Geiken: "Wir wollen das Know-how in Deutschland halten"

IG Metall Küste fordert Stärkung des Marineschiffbaus von der Bundesregierung

(14.03.2018) Die IG Metall Küste hat die Bundesregierung aufgefordert, den Marineschiffbau in Deutschland zu stärken und den Überwasserschiffbau – wie im Koalitionsvertrag angekündigt – als Schlüsselindustrie einzustufen. "Uns geht es um die gesamte Wertschöpfungskette: Konstruktion, Produktion, Zulieferer sowie Service und Wartung", sagte Meinhard Geiken, Bezirksleiter der IG Metall Küste, nach einem Treffen mit Betriebsräten von Werften zu Zulieferern. "Wir wollen das über die militärische Nutzung hinaus wichtige Know-how und damit die Arbeitsplätze und Betriebe im Marineschiffbau in Deutschland halten. Die Einstufung als Schlüsseltechnologie schafft die Voraussetzung, das bei der Vergabe von Aufträgen für die Bundesmarine zu berücksichtigen."

Von Beginn an hat die IG Metall Küste die europäische Ausschreibung des Mehrzweckkampfschiffes 180 (MKS 180) kritisiert. "Diese führt zu einem massiven Verdrängungswettbewerb, der hunderte Arbeitsplätze bei Werften und Zulieferern in Norddeutschland gefährdet", so IG Metall-Bezirksleiter Geiken. "Von der Bundesregierung wollen wir wissen, welche strategische Perspektive sie für den deutschen Marineschiffbau in Europa sieht. Nach unserer Auffassung muss Deutschland als relevanter und aktiv gestaltender Akteur agieren und darf nicht zum Juniorpartner werden."

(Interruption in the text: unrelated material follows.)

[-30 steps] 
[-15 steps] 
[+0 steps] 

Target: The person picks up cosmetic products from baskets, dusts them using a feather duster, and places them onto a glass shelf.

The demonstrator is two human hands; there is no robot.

Die im Marineschiffbau tätigen Unternehmen forderte Geiken auf, stärker zu kooperieren. "Auch wenn sie im Wettbewerb zueinander stehen, sollte ihnen bewusst sein, dass jeder allein, viel zu klein ist, um die anstehenden Marineaufträge umzusetzen", sagte der Gewerkschafter. Außerdem dürfe es keine Angebote auf Kosten der Belegschaften geben. "Tarifbindung und Mitbestimmung müssen Grundlage für das unternehmerische Handeln sein."

Am Marineschiffbau in Deutschland hängen über 10.000 Arbeitsplätze, davon etwa 6.000 auf den Werften in Norddeutschland.